Directions:
Go through the lines below and tally each one holding "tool". Write only the total.
━━━━━━
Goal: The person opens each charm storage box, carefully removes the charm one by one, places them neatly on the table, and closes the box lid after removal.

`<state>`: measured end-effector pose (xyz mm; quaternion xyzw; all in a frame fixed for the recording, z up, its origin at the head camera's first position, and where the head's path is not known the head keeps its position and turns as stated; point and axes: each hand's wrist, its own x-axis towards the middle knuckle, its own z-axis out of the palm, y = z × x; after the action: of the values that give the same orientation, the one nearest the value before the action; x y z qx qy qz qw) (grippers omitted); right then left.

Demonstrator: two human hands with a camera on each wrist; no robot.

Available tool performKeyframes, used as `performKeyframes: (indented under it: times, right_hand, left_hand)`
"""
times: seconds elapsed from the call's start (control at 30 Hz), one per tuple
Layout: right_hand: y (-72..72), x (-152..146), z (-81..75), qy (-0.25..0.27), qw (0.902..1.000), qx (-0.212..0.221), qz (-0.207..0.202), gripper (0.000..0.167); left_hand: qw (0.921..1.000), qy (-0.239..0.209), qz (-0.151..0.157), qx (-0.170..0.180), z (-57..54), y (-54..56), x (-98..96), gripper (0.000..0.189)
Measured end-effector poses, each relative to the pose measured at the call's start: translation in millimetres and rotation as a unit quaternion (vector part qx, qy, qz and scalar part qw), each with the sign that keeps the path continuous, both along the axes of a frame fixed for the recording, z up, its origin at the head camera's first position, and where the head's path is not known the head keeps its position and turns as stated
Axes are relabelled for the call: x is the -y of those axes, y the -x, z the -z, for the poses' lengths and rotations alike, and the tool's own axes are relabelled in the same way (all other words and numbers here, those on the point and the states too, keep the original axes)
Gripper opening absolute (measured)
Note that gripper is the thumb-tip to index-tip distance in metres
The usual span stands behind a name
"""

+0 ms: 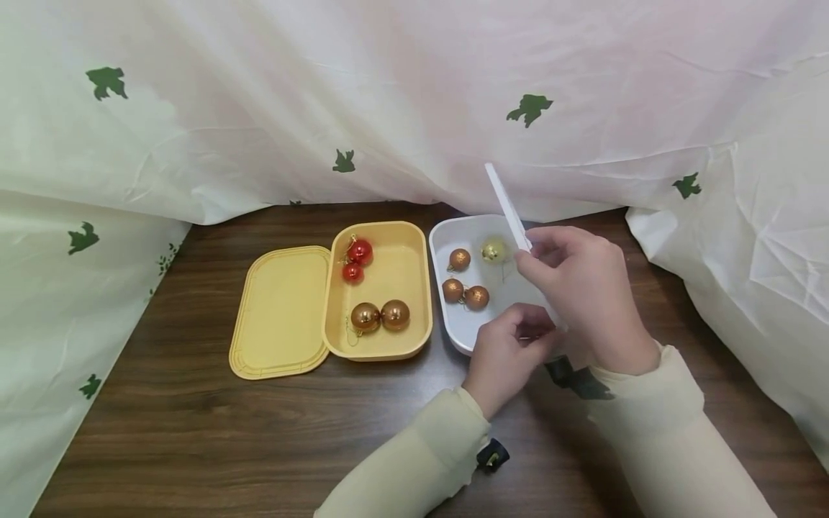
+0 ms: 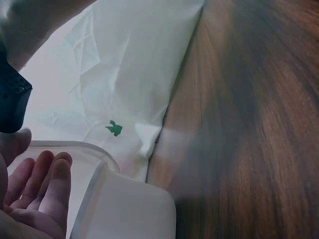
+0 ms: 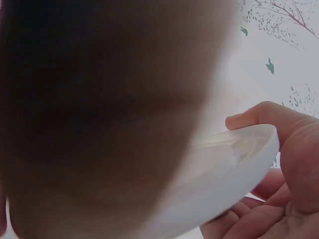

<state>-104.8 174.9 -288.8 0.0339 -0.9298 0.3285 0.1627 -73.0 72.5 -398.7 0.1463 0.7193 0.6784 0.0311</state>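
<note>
My right hand [image 1: 586,288] holds a white lid [image 1: 506,201], tilted up nearly edge-on above the white box [image 1: 453,234]. In the right wrist view, the thumb lies over the lid's rim with fingers beneath; a dark blur covers much of that view. Loosely bent, the fingers of my left hand [image 1: 508,352] are at the box's near side, and the left wrist view shows nothing between them and the thumb. Inside the box lie three copper bauble ornaments [image 1: 477,298] and a pale gold bauble [image 1: 494,250]. Both hands hide its near right part.
Left of the white box stands a yellow box [image 1: 401,270] with two red baubles [image 1: 360,252] and two shiny bronze baubles [image 1: 395,314]. A yellow lid [image 1: 285,313] lies flat beside it. White cloth [image 1: 414,101] with green bird shapes surrounds the dark wooden table [image 1: 259,439].
</note>
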Motion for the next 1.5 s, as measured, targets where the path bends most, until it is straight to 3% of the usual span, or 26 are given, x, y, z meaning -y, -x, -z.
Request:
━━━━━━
Output of the exercise:
2